■ **TASK TO CARRY OUT**
Set the records down again. Match every line exactly.

■ **DATA SECTION**
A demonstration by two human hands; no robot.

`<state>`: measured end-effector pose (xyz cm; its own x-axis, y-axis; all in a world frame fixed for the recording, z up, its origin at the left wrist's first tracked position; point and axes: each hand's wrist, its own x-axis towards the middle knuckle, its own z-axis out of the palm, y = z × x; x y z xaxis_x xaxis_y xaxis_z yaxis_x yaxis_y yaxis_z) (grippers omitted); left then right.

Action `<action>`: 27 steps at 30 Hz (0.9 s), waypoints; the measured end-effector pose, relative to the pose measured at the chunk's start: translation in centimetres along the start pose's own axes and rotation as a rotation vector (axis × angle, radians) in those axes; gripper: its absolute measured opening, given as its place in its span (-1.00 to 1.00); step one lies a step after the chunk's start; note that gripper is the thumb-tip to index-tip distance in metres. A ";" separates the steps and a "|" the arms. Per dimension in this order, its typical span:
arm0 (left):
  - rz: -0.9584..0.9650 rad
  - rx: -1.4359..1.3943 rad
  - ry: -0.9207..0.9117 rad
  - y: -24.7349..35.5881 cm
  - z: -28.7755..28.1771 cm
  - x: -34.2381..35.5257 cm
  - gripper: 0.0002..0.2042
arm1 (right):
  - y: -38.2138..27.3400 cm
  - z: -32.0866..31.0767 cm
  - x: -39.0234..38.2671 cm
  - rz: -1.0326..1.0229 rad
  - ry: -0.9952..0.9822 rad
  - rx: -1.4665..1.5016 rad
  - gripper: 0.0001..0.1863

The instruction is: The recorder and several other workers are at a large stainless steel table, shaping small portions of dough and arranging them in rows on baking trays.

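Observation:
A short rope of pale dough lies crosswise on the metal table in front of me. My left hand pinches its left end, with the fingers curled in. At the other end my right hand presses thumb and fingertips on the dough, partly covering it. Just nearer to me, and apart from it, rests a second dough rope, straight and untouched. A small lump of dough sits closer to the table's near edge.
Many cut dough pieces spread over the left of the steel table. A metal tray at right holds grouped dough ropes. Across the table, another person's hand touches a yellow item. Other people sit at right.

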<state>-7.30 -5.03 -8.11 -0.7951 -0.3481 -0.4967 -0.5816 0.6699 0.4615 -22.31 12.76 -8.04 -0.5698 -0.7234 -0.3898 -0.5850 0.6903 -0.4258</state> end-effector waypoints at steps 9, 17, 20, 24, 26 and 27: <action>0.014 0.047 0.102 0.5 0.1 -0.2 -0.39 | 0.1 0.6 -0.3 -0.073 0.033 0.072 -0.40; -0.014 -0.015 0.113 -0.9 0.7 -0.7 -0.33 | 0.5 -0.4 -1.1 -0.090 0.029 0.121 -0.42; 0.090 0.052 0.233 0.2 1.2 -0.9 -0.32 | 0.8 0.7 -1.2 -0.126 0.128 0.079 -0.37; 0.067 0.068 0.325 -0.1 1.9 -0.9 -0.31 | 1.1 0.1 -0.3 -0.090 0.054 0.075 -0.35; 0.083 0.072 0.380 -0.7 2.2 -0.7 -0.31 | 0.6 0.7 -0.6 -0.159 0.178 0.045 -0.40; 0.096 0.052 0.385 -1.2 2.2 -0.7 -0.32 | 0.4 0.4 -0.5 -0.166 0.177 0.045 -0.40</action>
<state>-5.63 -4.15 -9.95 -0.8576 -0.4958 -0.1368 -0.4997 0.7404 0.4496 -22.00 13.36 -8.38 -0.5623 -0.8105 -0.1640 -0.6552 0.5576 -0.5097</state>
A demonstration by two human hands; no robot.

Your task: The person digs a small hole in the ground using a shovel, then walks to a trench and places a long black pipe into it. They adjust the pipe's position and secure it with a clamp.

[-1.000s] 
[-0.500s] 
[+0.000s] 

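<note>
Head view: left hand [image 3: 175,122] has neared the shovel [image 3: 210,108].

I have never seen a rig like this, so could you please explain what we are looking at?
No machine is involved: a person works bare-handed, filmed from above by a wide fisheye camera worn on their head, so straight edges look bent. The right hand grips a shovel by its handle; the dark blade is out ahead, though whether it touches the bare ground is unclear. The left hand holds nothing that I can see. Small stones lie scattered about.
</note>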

■ **ANSWER**
A demonstration by two human hands; no robot.

`<state>`: measured end-effector pose (xyz cm; its own x-axis, y-axis; all in a world frame fixed for the recording, z up, its origin at the left wrist's first tracked position; point and axes: each hand's wrist, its own x-axis towards the middle knuckle, its own z-axis out of the palm, y = z × x; x y z xaxis_x xaxis_y xaxis_z yaxis_x yaxis_y yaxis_z) (grippers omitted); left then right.

Action `<action>`: 27 steps at 30 Hz (0.9 s), waypoints; the measured end-effector pose, relative to the pose measured at the chunk's start: translation in centimetres along the start pose's own axes and rotation as a rotation vector (axis × angle, radians) in those axes; gripper: its absolute measured opening, given as its place in its span (-1.00 to 1.00); step one lies a step after the chunk's start; note that gripper is the thumb-tip to index-tip distance in metres. A ";" separates the steps and a "|" the arms. Per dimension in this order, its typical span:
arm0 (left):
  - rz: -0.9584..0.9650 rad
  - rx: -1.4359..1.3943 rad
  - ry: -0.9207..0.9117 rad
  - y: -24.7349..35.5881 cm
  - z: -28.7755..28.1771 cm
  - x: -34.2381..35.5257 cm
  - gripper: 0.0002..0.2042
arm1 (right):
  - y: -38.2138..27.3400 cm
  - z: -32.0866..31.0767 cm
  - x: -39.0234..38.2671 cm
  - rz: -1.0326..1.0229 rad
  - ry: -0.9952..0.9822 rad
  - rx: -1.4665..1.5016 rad
  - gripper: 0.0001..0.1863

The instruction is: The recorder and several other workers are at a large stainless steel table, shaping small portions of dough and arranging them in rows on baking trays.

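Observation:
A short rope of pale dough lies crosswise on the metal table in front of me. My left hand pinches its left end, with the fingers curled in. At the other end my right hand presses thumb and fingertips on the dough, partly covering it. Just nearer to me, and apart from it, rests a second dough rope, straight and untouched. A small lump of dough sits closer to the table's near edge.
Many cut dough pieces spread over the left of the steel table. A metal tray at right holds grouped dough ropes. Across the table, another person's hand touches a yellow item. Other people sit at right.
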
<state>-7.30 -5.03 -8.11 -0.7951 -0.3481 -0.4967 -0.5816 0.6699 0.4615 -22.31 12.76 -8.04 -0.5698 -0.7234 -0.3898 -0.5850 0.6903 -0.4258</state> end-effector waypoints at steps 9, 17, 20, 24, 26 and 27: <action>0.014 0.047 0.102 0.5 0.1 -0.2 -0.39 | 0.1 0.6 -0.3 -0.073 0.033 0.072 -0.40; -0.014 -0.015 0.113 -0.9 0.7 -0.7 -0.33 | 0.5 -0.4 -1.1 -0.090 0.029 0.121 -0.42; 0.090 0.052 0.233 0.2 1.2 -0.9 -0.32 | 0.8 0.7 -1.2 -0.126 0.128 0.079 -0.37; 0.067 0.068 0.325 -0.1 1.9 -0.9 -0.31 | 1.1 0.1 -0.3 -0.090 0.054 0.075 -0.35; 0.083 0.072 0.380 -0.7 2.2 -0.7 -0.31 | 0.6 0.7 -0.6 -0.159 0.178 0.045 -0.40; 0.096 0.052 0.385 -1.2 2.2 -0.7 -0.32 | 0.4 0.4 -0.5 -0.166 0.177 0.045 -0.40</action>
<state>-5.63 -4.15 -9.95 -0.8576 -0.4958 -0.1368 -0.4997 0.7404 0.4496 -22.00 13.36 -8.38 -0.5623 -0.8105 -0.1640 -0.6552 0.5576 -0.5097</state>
A demonstration by two human hands; no robot.

Your task: The person digs a small hole in the ground using a shovel, then walks to a trench and places a long black pipe into it. They adjust the pipe's position and secure it with a clamp.

[-1.000s] 
[-0.500s] 
[+0.000s] 

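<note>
Head view: left hand [image 3: 175,122] has neared the shovel [image 3: 210,108].

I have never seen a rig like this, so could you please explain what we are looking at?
No machine is involved: a person works bare-handed, filmed from above by a wide fisheye camera worn on their head, so straight edges look bent. The right hand grips a shovel by its handle; the dark blade is out ahead, though whether it touches the bare ground is unclear. The left hand holds nothing that I can see. Small stones lie scattered about.
</note>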

Work on this exercise has concluded.